## Task statement
Pictures must be left out. Print the lines from the beginning of the material through the line holding "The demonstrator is", exactly and nothing else.

++++ Data shown ++++

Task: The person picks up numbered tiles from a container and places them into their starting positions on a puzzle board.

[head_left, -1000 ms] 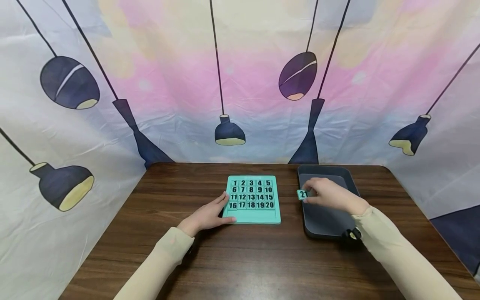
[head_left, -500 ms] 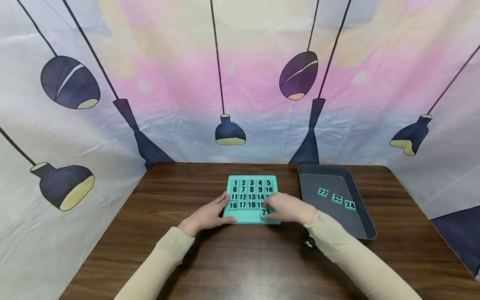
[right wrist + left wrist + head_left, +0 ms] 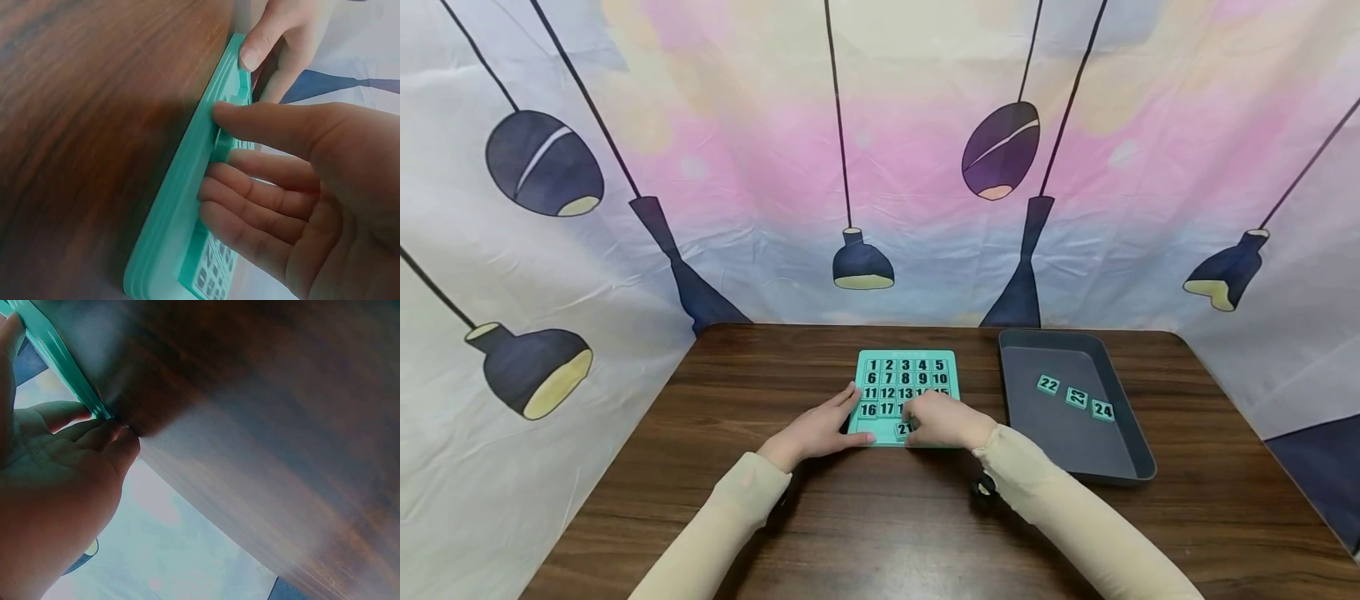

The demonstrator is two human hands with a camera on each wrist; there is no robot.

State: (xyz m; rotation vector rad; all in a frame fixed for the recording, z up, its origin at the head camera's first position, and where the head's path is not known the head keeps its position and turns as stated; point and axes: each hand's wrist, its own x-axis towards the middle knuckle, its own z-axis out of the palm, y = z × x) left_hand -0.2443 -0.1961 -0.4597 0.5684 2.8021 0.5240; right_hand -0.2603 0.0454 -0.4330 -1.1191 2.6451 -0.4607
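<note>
My left hand (image 3: 816,429) holds the turquoise number puzzle board (image 3: 882,432) at its near left corner, thumb over the front rim and fingers along the left side. In the left wrist view those fingers (image 3: 103,434) meet the board's edge (image 3: 62,356). Over the lowest row, my right hand (image 3: 951,421) pinches the number tile 21 (image 3: 902,430), slightly tilted, between thumb and fingers. The right hand hides part of the rows above. Rows of numbered tiles starting at 1 fill the upper board. In the right wrist view the thumb (image 3: 250,119) lies over the front rim.
Right of the board stands a dark grey tray (image 3: 1060,446). In it lie tiles 22 (image 3: 1048,384), 23 (image 3: 1077,397) and 24 (image 3: 1102,410). Everything rests on a brown wooden table (image 3: 880,517), with a printed cloth (image 3: 760,250) hanging behind.
My right hand has carried tile 21 left from the tray onto the board, then further left along the lowest row. The left hand has stayed at the board's corner.
</note>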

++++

## Solution below
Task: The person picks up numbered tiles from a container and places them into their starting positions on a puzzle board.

[head_left, -1000 ms] 
[head_left, -500 ms] 
[right wrist + left wrist + head_left, +0 ms] 

The demonstrator is two human hands with a camera on each wrist; there is no robot.

There is nothing further to this exercise.